§ **What you will do**:
Your answer should hold each line of the material that contains the word "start".

§ **Input data**:
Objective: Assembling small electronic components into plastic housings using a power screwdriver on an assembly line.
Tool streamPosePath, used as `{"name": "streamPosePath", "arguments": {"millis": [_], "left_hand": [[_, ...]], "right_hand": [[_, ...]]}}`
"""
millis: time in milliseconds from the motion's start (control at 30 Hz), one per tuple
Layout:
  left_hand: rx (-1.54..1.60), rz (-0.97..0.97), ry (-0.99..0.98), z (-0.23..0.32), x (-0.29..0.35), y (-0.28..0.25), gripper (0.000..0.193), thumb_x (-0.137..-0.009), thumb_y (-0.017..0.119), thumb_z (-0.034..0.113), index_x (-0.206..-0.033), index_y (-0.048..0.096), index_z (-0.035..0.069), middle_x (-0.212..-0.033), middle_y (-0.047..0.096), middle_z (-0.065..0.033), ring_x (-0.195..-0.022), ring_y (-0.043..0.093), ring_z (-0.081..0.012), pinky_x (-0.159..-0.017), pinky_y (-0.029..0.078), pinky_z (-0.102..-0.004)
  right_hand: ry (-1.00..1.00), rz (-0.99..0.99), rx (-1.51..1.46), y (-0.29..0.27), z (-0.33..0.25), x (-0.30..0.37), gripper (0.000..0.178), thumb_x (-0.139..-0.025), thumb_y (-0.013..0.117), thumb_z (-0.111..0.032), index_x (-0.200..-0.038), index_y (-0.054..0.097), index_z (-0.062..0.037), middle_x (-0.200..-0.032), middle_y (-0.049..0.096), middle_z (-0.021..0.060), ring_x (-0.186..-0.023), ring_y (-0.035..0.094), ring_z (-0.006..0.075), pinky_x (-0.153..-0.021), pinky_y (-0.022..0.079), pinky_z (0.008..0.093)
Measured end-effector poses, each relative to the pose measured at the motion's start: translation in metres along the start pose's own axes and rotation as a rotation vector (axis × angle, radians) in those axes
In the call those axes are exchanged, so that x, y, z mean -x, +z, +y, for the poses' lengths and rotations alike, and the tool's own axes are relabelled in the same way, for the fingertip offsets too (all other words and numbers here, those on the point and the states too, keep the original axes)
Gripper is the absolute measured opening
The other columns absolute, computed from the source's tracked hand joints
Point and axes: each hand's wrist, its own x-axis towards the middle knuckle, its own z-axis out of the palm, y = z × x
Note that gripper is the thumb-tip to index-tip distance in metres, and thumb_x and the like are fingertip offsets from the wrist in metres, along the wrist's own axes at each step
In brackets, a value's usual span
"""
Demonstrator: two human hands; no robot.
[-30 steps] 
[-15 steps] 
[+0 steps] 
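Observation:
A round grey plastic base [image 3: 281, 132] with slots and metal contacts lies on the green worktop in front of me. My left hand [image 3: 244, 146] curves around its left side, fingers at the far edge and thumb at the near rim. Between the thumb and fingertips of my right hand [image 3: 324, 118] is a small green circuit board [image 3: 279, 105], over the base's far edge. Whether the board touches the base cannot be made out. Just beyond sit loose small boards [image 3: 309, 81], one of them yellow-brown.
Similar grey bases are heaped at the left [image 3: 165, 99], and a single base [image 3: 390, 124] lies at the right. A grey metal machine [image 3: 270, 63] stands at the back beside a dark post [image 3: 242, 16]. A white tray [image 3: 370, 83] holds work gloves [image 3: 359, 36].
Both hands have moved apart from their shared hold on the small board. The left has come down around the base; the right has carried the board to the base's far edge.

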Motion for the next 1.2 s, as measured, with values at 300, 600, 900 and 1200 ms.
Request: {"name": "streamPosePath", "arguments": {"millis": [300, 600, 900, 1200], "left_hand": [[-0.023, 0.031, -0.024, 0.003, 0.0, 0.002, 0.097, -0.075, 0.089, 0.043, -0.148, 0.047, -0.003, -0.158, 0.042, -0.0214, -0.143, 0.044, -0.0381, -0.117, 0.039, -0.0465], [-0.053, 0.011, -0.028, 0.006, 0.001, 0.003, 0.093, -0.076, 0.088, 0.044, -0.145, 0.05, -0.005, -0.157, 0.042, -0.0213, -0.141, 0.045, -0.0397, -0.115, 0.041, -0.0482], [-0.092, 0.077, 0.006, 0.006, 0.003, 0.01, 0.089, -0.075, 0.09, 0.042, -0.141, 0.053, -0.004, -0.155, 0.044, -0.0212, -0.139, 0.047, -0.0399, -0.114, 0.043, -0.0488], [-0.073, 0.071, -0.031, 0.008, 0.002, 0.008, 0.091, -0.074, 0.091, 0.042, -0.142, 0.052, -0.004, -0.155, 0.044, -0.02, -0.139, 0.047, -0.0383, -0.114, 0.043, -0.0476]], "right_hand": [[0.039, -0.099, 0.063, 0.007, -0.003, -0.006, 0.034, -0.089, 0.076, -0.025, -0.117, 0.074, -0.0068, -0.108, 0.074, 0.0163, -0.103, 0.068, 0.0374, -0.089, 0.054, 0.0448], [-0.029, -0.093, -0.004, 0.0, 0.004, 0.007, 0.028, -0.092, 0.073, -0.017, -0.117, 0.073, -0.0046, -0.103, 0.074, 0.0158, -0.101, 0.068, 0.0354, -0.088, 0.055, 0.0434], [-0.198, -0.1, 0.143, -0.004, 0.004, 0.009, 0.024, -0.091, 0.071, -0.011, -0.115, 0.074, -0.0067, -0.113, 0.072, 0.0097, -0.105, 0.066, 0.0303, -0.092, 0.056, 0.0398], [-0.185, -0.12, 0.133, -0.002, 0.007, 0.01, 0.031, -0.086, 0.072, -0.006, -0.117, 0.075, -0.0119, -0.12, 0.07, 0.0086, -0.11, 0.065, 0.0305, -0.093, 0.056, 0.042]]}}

§ **Solution to the exercise**:
millis: time in milliseconds from the motion's start (control at 30 Hz), one per tuple
Measured end-effector poses, each relative to the pose measured at the motion's start: translation in metres along the start pose's own axes and rotation as a rotation vector (axis × angle, radians) in those axes

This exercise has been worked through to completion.